Entertainment Magazine

Misty and Water-Colored

Posted on the 20 May 2018 by Sjhoneywell
Film: The Way We Were
Format: DVD from NetFlix on The New Portable. Misty and Water-Colored

So here we go again. I clearly left the Barbra Streisand to the end of this set of films with two left to the last hundred. With The Way We Were, I thought I knew what I was getting into, but there’s a great deal more here than I figured there would be. In fact, I thought this was little more than a romance that dies over the course of the movie. What I didn’t know was that this is kind of a period piece, taking place at the end of World War II through the McCarthy era.

World War II is in full swing when we start, and Katie Morosky (Barbra Streisand) is working at a radio station and constantly clashing with the government censor. That night, out at a club, she encounters the WASP-ishly named Hubbell Gardiner (Robert Redford), who she knew at college, and it’s flashback time. We jump back to those college days at an unnamed college that is almost certainly somewhere on the East Coast and also very likely Ivy League.

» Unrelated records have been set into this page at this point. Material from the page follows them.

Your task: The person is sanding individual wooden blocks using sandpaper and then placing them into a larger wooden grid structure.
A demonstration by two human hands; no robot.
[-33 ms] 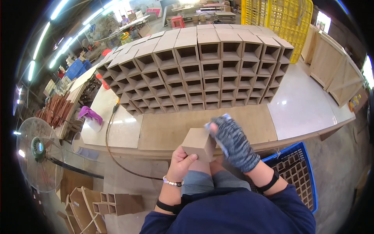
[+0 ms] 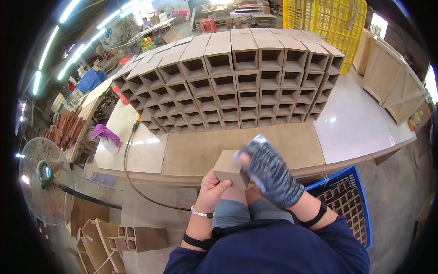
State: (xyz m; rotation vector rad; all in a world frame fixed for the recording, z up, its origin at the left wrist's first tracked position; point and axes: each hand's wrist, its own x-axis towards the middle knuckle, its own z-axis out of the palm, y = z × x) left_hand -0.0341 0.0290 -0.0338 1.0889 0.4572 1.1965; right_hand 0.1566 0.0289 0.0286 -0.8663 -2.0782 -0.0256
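Worker's lap (image 2: pixel 233 211) first: the brown box (image 2: pixel 226 162) is held up just above it, short of the surface's near edge, so nothing backs it but the left hand (image 2: pixel 212 188). That hand is pinching the box, thumb on the near face, the rest mostly out of sight behind the side. Decent hold; I'd keep the thumb flat and firm so side pressure doesn't twist it. Right hand (image 2: pixel 272 172), in a grey knit glove, is up against the box's right side, fingers curled, a pale piece (image 2: pixel 259 138) poking out past them. Can't tell how it grips that. Glove is blurred; reads to me as rubbing along an edge. If so: light, even strokes, full length, no rocking, or corners round over. Bare thumb sits close to the edge, worth tucking in. Blue crate (image 2: pixel 361 196) by the right leg, clear of the elbow. Beyond, the surface (image 2: pixel 344 125) has a bare strip to brace on if the wrist tires. Farther back, the stack of open-ended boxes (image 2: pixel 235 82): don't bump it on a follow-through.
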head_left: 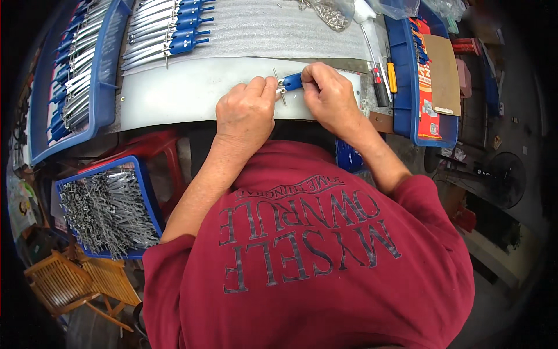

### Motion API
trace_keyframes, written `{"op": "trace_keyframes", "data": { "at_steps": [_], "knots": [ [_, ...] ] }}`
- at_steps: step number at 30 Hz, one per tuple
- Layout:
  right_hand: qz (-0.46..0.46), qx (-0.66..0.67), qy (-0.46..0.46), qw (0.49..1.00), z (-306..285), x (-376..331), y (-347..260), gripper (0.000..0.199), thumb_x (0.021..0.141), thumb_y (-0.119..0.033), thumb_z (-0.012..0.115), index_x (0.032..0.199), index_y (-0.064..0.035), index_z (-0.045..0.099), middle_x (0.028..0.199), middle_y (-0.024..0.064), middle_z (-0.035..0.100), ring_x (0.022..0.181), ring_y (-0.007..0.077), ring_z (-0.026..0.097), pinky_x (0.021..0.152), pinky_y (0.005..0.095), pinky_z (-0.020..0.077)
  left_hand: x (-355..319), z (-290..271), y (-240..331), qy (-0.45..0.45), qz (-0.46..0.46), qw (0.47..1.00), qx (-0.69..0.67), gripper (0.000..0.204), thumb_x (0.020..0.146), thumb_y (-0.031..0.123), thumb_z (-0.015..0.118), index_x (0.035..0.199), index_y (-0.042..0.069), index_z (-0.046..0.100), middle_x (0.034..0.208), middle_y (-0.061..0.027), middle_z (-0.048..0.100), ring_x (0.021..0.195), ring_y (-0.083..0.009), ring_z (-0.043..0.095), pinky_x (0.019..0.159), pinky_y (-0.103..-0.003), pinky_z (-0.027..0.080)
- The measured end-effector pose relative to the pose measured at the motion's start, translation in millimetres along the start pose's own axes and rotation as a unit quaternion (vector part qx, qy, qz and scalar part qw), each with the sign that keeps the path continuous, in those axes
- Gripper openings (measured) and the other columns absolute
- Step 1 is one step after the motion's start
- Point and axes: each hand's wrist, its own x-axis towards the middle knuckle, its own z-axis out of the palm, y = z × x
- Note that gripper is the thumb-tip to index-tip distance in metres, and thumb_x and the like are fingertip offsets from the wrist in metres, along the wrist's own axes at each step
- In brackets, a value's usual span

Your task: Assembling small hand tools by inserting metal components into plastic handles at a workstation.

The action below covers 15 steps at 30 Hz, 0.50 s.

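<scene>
Over the white work board (168,99), both my hands hold one piece, a blue plastic part (292,82) joined to metal, with a thin metal pin (275,73) standing crosswise at the joint. My left hand (247,110) is closed round its metal end, which the fingers mostly hide. The blue end is pinched between thumb and fingers of my right hand (332,96). Beyond the board, similar pieces (174,43) with blue ends and long silvery metal arms lie in a row on a foam sheet (261,35).
At left, a blue tray (104,104) holds more blue-ended pieces; below it, a blue crate (152,200) is heaped with metal parts (110,206). A bag of small pins (331,16), a dark-handled screwdriver (381,90) and a yellow-handled tool (392,78) lie at right beside another blue bin (407,93).
</scene>
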Motion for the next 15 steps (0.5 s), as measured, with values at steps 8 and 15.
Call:
{"op": "trace_keyframes", "data": {
  "at_steps": [8,15],
  "knots": [
    [0.014,-0.004,-0.014,1.0,0,0,-2,0.01,0.068,0.004,0.052,0.077,-0.0007,0.049,0.068,0.0117,0.054,0.059,0.0234,0.055,0.054,0.0299,0.0434,0,2,0,0.003,-0.005,1.0,0.006,0.01,0.07,0.013,0.058,0.075,0.006,0.052,0.061,-0.0036,0.047,0.052,-0.0178,0.051,0.044,-0.029,0.043],
    [0.02,0.003,-0.054,0.998,-1,9,3,0.01,0.07,0.003,0.053,0.078,-0.0012,0.05,0.069,0.0115,0.055,0.061,0.0222,0.056,0.055,0.0294,0.0442,0,1,0,0.009,-0.008,1.0,0.016,0.01,0.07,0.014,0.058,0.072,0.006,0.052,0.06,-0.0038,0.047,0.052,-0.0181,0.051,0.043,-0.029,0.043]
  ]
}}
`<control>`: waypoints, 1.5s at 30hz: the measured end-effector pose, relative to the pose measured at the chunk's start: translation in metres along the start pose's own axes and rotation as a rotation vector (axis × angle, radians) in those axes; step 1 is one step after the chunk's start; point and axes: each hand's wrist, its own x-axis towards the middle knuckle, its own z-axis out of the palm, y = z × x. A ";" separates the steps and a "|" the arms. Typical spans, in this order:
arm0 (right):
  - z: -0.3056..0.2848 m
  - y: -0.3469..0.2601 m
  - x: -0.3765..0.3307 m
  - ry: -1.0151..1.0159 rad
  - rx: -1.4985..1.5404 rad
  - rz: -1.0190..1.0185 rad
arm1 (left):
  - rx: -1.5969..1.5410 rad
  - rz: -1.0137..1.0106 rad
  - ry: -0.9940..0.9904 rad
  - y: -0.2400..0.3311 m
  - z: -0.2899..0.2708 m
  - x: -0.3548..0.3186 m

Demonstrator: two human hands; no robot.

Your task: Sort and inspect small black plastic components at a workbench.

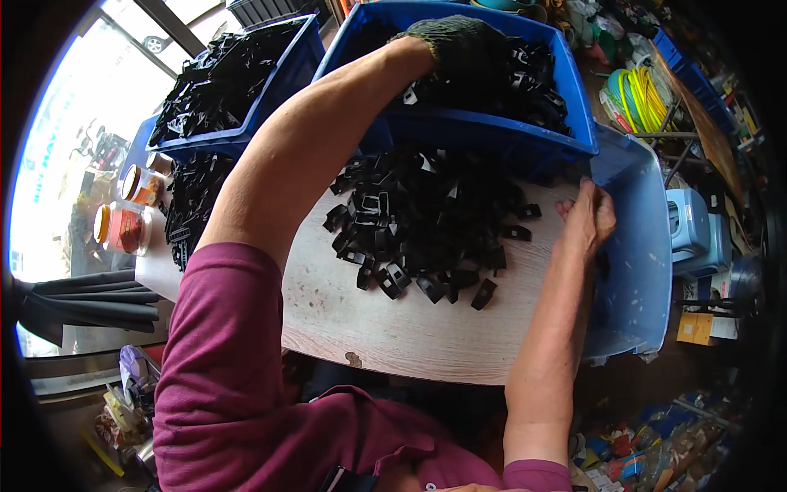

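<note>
My left hand [461, 47], in a dark knitted work glove, reaches into a large blue bin [484, 131] of small black plastic parts [537, 94]. Its fingers are hidden among the dark contents. At the table's right edge, my bare right hand [589, 217] is closed, thumb and fingertips together, by the rim of a pale blue tub [643, 246]. Whatever it may pinch is too dark and small to name. Between my arms, a loose heap of curved black plastic pieces [434, 217], some with square openings, spreads over the pale wood-grain table [393, 336].
A second blue bin [307, 61] at the far left holds thin black parts, with more piled [193, 193] below it. Two lidded jars [125, 228] [143, 187] stand by the window. Beyond the tub lie a yellow-green hose coil [638, 98] and blue-grey plastic containers [689, 221].
</note>
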 end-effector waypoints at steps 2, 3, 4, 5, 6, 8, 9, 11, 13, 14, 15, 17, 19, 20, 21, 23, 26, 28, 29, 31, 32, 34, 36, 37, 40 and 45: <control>0.005 0.000 -0.003 0.001 0.004 -0.018 | -0.023 0.013 0.066 -0.009 -0.004 -0.004; 0.008 -0.001 -0.006 -0.019 0.014 -0.022 | -0.031 0.016 0.100 -0.014 -0.007 -0.007; 0.007 -0.001 -0.005 -0.022 0.014 -0.026 | -0.039 0.025 0.101 -0.007 -0.013 -0.006; 0.003 0.000 -0.004 -0.005 0.024 -0.005 | 0.026 0.206 0.095 0.011 -0.026 -0.006; 0.000 0.001 -0.002 0.008 0.020 -0.004 | 0.092 0.386 0.090 0.029 -0.039 -0.009; 0.001 0.001 -0.003 0.013 -0.026 -0.029 | -0.091 0.110 0.031 0.076 -0.070 -0.034; -0.003 0.000 -0.001 0.030 -0.035 -0.034 | -0.289 -0.154 -0.026 0.090 -0.073 -0.040; 0.001 0.000 -0.005 0.024 -0.014 -0.026 | -0.341 -0.138 0.095 0.090 -0.070 -0.059; 0.000 0.002 -0.002 0.030 -0.028 -0.049 | -0.403 -0.116 0.209 0.093 -0.066 -0.077; 0.001 0.002 -0.001 0.035 -0.041 -0.072 | -0.363 -0.031 0.313 0.096 -0.065 -0.087; 0.001 0.002 0.001 0.039 -0.048 -0.066 | -0.323 0.054 0.416 0.099 -0.064 -0.097; 0.004 -0.002 0.000 0.048 -0.030 -0.006 | -0.303 0.083 0.433 0.106 -0.057 -0.125; 0.006 -0.005 -0.003 0.037 -0.039 -0.022 | -0.274 0.114 0.454 0.123 -0.054 -0.150; 0.008 -0.008 -0.005 0.020 -0.037 -0.046 | -0.159 0.114 0.475 0.134 -0.057 -0.163; 0.007 -0.006 -0.004 0.026 -0.047 -0.043 | -0.062 0.119 0.495 0.137 -0.050 -0.168; 0.004 -0.003 -0.001 0.048 -0.061 -0.076 | -0.026 0.139 0.461 0.132 -0.024 -0.178; 0.002 -0.007 -0.004 0.036 -0.016 -0.054 | 0.052 0.113 0.379 0.139 -0.010 -0.192; 0.002 -0.009 -0.007 0.034 -0.013 -0.043 | 0.105 0.072 0.214 0.143 -0.012 -0.196; 0.005 -0.008 -0.008 0.029 -0.006 -0.032 | 0.104 0.065 0.209 0.143 -0.011 -0.196; 0.007 -0.002 -0.004 0.014 -0.004 -0.038 | 0.035 0.021 0.259 0.145 -0.013 -0.198; 0.007 0.002 -0.002 0.002 0.003 -0.049 | 0.045 0.009 0.260 0.145 -0.015 -0.199; -0.001 0.010 0.010 -0.016 -0.009 -0.033 | 0.020 0.062 0.326 0.143 -0.016 -0.198; 0.000 0.011 0.014 0.019 -0.051 -0.032 | 0.005 0.060 0.381 0.136 -0.015 -0.198; -0.007 0.013 0.023 0.017 -0.042 -0.020 | -0.043 0.099 0.444 0.134 -0.015 -0.198; -0.009 0.020 0.030 0.011 -0.017 0.012 | -0.151 0.106 0.468 0.128 -0.015 -0.207; -0.006 0.021 0.030 -0.012 0.008 -0.009 | -0.278 0.050 0.480 0.123 -0.016 -0.228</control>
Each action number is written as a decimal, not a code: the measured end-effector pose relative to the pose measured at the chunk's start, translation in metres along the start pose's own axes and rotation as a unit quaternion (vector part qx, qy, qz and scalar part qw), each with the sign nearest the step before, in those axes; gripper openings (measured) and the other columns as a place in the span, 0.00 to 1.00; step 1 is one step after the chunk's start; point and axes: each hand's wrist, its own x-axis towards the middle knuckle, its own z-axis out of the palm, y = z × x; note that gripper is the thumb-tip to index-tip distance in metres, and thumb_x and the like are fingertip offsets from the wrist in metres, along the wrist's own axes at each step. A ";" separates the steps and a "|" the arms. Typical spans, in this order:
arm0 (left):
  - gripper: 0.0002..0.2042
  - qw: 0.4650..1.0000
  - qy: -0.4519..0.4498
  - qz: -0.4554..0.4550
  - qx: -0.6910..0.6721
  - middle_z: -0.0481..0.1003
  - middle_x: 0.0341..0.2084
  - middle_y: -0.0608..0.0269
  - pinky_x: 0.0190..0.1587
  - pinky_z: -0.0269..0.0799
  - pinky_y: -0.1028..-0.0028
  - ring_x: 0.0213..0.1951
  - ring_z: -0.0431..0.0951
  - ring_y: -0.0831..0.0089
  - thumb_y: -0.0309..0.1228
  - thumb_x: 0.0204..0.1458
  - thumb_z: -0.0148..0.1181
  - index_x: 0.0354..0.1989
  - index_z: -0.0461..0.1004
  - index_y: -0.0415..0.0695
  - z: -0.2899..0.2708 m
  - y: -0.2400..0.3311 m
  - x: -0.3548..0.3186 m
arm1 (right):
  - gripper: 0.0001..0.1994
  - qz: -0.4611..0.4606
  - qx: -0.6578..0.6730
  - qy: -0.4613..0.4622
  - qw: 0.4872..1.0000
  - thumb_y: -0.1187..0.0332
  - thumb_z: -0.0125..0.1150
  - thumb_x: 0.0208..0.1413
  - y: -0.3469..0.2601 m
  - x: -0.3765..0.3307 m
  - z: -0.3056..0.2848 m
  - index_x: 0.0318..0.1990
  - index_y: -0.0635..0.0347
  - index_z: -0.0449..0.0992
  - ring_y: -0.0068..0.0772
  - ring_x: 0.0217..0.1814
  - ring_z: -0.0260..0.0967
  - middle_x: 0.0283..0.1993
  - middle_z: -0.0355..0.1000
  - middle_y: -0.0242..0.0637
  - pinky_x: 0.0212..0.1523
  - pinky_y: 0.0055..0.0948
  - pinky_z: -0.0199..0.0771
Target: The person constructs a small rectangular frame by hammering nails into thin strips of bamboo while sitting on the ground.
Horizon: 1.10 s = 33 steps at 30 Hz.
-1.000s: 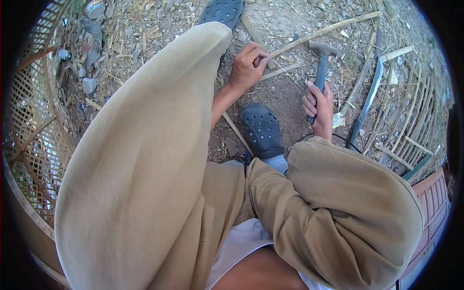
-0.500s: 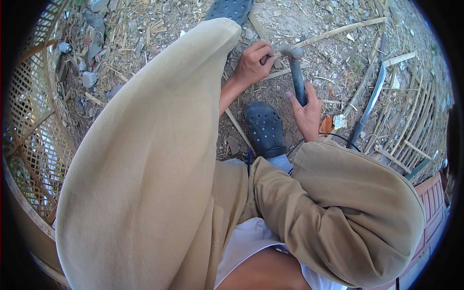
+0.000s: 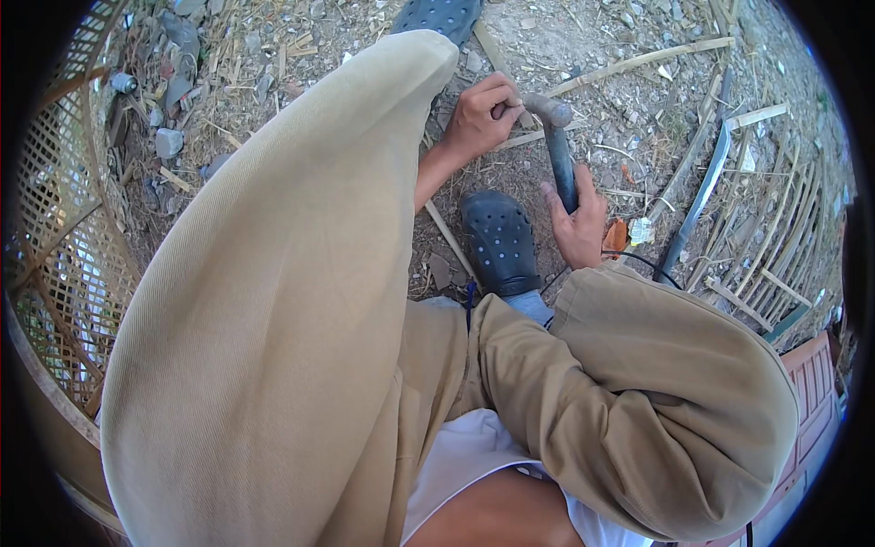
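I sit low with both knees raised in tan trousers. My right hand [image 3: 578, 219] grips the dark handle of a hammer [image 3: 558, 150], whose head is down on a thin bamboo strip [image 3: 629, 62] on the dirt. Beside the hammer head, my left hand [image 3: 480, 116] has its fingers pinched together over that strip; what they pinch is too small to tell. A dark perforated clog [image 3: 499, 242] on my foot rests just below both hands.
A second dark clog [image 3: 437, 14] shows at the top edge. A long curved blade [image 3: 697, 205] lies on the ground at right, among bamboo slats [image 3: 770, 246]. A woven lattice basket [image 3: 55, 237] stands at left, with stones and debris near it.
The hammer has swung down and left, from raised at the right to its head resting at my left hand's fingers. My left hand has stayed on the strip.
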 end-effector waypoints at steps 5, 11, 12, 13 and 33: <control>0.06 1.000 -0.007 -0.020 -0.015 0.77 0.34 0.63 0.28 0.68 0.73 0.26 0.73 0.76 0.14 0.47 0.67 0.29 0.75 0.35 0.000 -0.005 -0.001 | 0.13 -0.017 -0.018 -0.028 0.999 0.67 0.69 0.66 -0.006 0.009 -0.001 0.48 0.62 0.71 0.55 0.23 0.75 0.26 0.74 0.52 0.26 0.46 0.70; 0.05 1.000 0.000 -0.012 -0.014 0.78 0.34 0.64 0.28 0.67 0.74 0.26 0.73 0.77 0.13 0.47 0.65 0.30 0.76 0.35 0.000 -0.005 -0.001 | 0.13 -0.005 -0.023 -0.014 1.000 0.68 0.67 0.66 -0.008 0.002 0.002 0.51 0.62 0.71 0.59 0.25 0.75 0.26 0.73 0.55 0.27 0.46 0.70; 0.05 1.000 -0.001 -0.015 -0.023 0.78 0.35 0.64 0.28 0.67 0.74 0.26 0.73 0.77 0.13 0.47 0.65 0.30 0.77 0.34 -0.001 -0.005 -0.001 | 0.13 -0.006 -0.024 -0.015 1.000 0.68 0.67 0.66 -0.007 0.003 0.000 0.51 0.62 0.71 0.59 0.25 0.75 0.26 0.73 0.55 0.27 0.46 0.70; 0.05 0.999 -0.003 -0.017 -0.032 0.78 0.35 0.64 0.28 0.67 0.74 0.26 0.74 0.77 0.13 0.47 0.64 0.31 0.77 0.34 -0.002 -0.006 -0.001 | 0.13 -0.020 -0.038 -0.023 0.999 0.68 0.67 0.66 -0.006 0.006 -0.002 0.50 0.62 0.71 0.61 0.25 0.74 0.26 0.73 0.55 0.27 0.47 0.69; 0.05 0.999 -0.004 -0.017 -0.040 0.79 0.35 0.64 0.28 0.66 0.74 0.26 0.73 0.79 0.12 0.48 0.63 0.31 0.78 0.34 -0.001 -0.012 -0.001 | 0.12 -0.051 -0.052 -0.039 0.997 0.67 0.66 0.68 0.003 0.004 -0.004 0.49 0.63 0.71 0.64 0.25 0.72 0.24 0.70 0.53 0.27 0.50 0.67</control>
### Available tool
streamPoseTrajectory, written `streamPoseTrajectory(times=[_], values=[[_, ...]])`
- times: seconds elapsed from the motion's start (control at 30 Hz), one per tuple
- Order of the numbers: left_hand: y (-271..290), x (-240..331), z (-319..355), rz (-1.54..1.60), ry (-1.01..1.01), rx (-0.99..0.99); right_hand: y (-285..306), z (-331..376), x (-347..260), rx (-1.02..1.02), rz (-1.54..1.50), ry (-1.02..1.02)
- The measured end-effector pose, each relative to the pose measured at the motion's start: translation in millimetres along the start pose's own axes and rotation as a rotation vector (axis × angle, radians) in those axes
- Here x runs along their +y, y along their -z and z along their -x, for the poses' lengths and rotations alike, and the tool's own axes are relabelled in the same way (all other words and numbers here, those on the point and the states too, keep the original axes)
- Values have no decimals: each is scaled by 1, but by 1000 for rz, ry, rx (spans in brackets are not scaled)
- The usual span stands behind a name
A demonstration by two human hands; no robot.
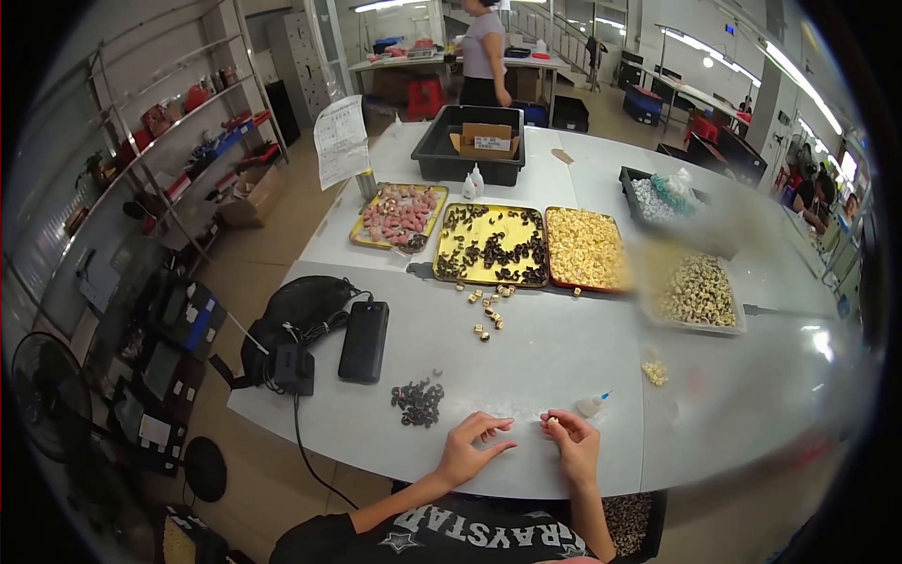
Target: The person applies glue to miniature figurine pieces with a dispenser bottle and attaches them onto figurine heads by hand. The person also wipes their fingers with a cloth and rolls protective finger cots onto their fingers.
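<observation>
My right hand [577, 448] pinches a small cream-and-dark piece [553, 421] between thumb and fingertips, above the grey table [545, 367]. To its left, my left hand [467, 451] is held with thumb and fingers apart, and nothing shows between them. A small white bottle with a blue tip [591, 405] lies just beyond my right hand. A pile of small dark curved pieces [418, 402] is on the table up and left of my left hand. Farther right sits a little heap of pale yellow pieces [655, 373].
Several small cream-and-dark pieces [493, 313] are scattered before a yellow tray of dark pieces [490, 224]. Beside it stand trays of pink pieces [402, 218] and golden pieces [584, 246]. A black power bank [364, 342] and cables lie left. A person [483, 52] stands at the back.
</observation>
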State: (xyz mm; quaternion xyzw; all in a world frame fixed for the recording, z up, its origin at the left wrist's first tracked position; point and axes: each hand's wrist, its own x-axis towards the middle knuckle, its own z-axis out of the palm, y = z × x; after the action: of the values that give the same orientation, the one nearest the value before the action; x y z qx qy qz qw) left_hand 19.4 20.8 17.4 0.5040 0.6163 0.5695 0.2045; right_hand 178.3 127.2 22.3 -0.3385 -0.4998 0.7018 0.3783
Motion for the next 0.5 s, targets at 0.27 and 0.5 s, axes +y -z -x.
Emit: streamPoseTrajectory(times=[0.27, 0.5], values=[[-1, 0, 2, -49, -27, 34, 12, 7, 9, 15, 95, 137], [-7, 1, 5, -75, -56, 34, 8, 8, 12, 9, 168, 246]])
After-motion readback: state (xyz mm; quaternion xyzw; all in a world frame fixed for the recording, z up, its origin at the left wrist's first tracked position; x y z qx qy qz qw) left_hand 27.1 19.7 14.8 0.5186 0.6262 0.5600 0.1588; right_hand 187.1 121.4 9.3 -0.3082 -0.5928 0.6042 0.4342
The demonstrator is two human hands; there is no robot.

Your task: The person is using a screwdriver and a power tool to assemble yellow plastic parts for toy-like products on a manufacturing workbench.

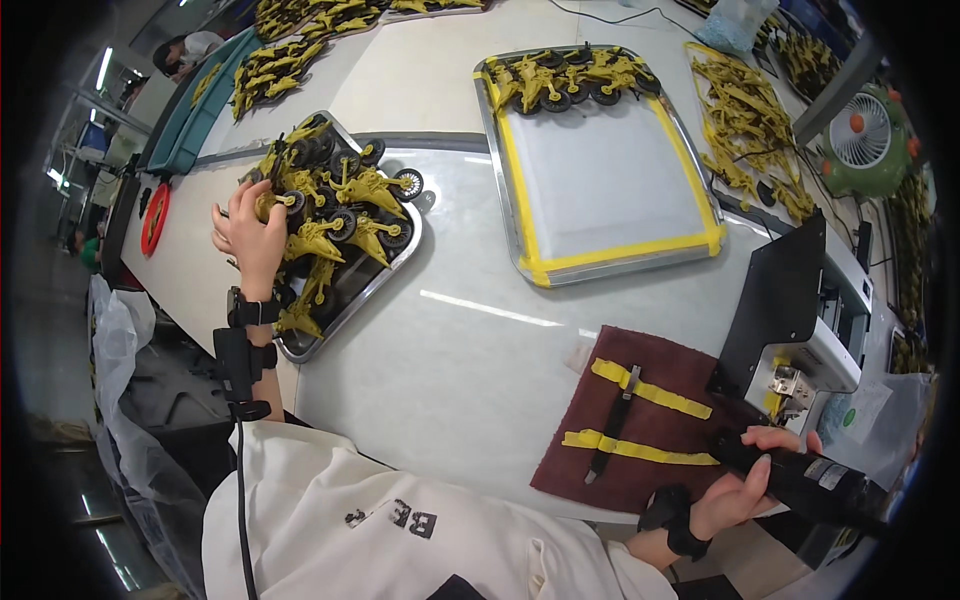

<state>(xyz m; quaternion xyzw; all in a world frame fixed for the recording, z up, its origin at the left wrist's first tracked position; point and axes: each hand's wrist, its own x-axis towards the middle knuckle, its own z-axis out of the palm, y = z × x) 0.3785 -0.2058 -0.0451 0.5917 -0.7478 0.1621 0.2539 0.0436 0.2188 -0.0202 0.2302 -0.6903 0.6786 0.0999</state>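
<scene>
My left hand [252,232] is at the left edge of a metal tray [408,248] heaped with yellow toy motorcycles [365,190] with black wheels. Its fingers are spread over the nearest pieces, and nothing shows gripped in them. At the lower right my right hand [745,492] is wrapped round a thick black electric screwdriver [825,487], whose tip lies toward the maroon cloth [565,475]. A slim black tool with a metal end [615,425] lies on that cloth, across two yellow tape strips.
A second tray [540,282], edged in yellow tape, has motorcycles along its far end. Yellow parts [740,120] fill a tray at the far right, near a green fan [865,145]. A white machine with a black panel [775,300] stands right. A red ring [155,218] lies left.
</scene>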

The Way We Were is going to be one of those romances where opposites attract; Katie and Hubbell are about as opposite as we’re going to get. Hubbell is very much the WASP his name implies that he is. He rows on the college team and seems to make a joke out of everything. Katie is painfully serious about everything and also happens to be a Marxist Jew, about as far away from the straight-laced Republicans that Hubbell and his friends represent.

Since our star-crossed pair is still cross with each other in these college days, the romance won’t start until the War. There are hints, though. Katie is impressed with his writing, and one night he tells her privately that he has sold a story. There seems to be a sort of mutual respect between them, although he finds her too serious and she finds him too frivolous. But when they meet up in New York during the war, Katie at the radio station and Hubbell in a naval uniform, the romance begins to blossom.

Long story short, Hubbell and Katie move out to California so he can work as a screenwriter, initially adapting his first novel for the screen. His friend J.J. (Bradford Dillman) marries Hubbell’s ex, Carol Ann (Lois Chiles) and heads out to the coast with him. And then the McCarthy era begins and HUAC gets nasty and Katie’s pro-Soviet, communist past comes out, which jeopardizes Hubbell’s career. The fact that she is now pregnant only complicates things, but in terms of how this movie works, it doesn’t really complicate things that much.

So now that I have the basic plot out of the way, I have a couple of things to say about The Way We Were. The main thing is that there is a huge problem with the film: it doesn’t work. This is the most unbelievable romance I’ve seen in a very long time. I know that opposites can attract, but there is no way I buy a romance between Barbra Streisand and Robert Redford. Oh, it doesn’t surprise me that she would fall for his boyishe, goyishe good looks at least on some level, but a long-term, “we’ve gotten married” relationship is a non-starter.

What surprises me most about The Way We Were is not that it takes place during an earlier era or that there is a great deal of political content in the film. What surprises me the most is that my loyalties are flipped. I typically like Robert Redford, particularly in this era before he had his face tanned into fine, Corinthian leather. I’m also happy to admit the clear talents of Barbra Streisand, but I’m also quick to admit that she doesn’t do a lot for me in general. In this film, though, my sympathies are entirely with her. This has nothing to do with her politics; it has everything to do with the fact that Hubbell Gardiner is a privileged shit.

Is that harsh? Not really. This is a guy who, over and over and in just about every possible case in the film, Hubbell takes the easiest possible way out. This is a guy who has never had to make a difficult decision in his life, because every time a difficult decision comes up, he just walks the hell away from it. Rather than challenge himself ever, he just walks away. Rather than deal with the problems in his relationship, he just walks away. Rather than stand up for his partner, the person he’s supposed to love and who he is having a child with, he just walks away. This guy is an asshole, and it’s just another reason that causes me to think there’s no way that someone as intelligent and forthright as Katie Morosky would end up in a relationship with this asshole.

This isn’t a bad film, but it’s also one that simply doesn’t work. The politics are mildly interesting, even if we don’t really get into the details of HUAC and the Hollywood Blacklist. The romance, that should be central here, is a straight failure.

Why to watch The Way We Were: It’s a lot deeper than you probably think.
Why not to watch: The romance is unbelievable, and not in a good way.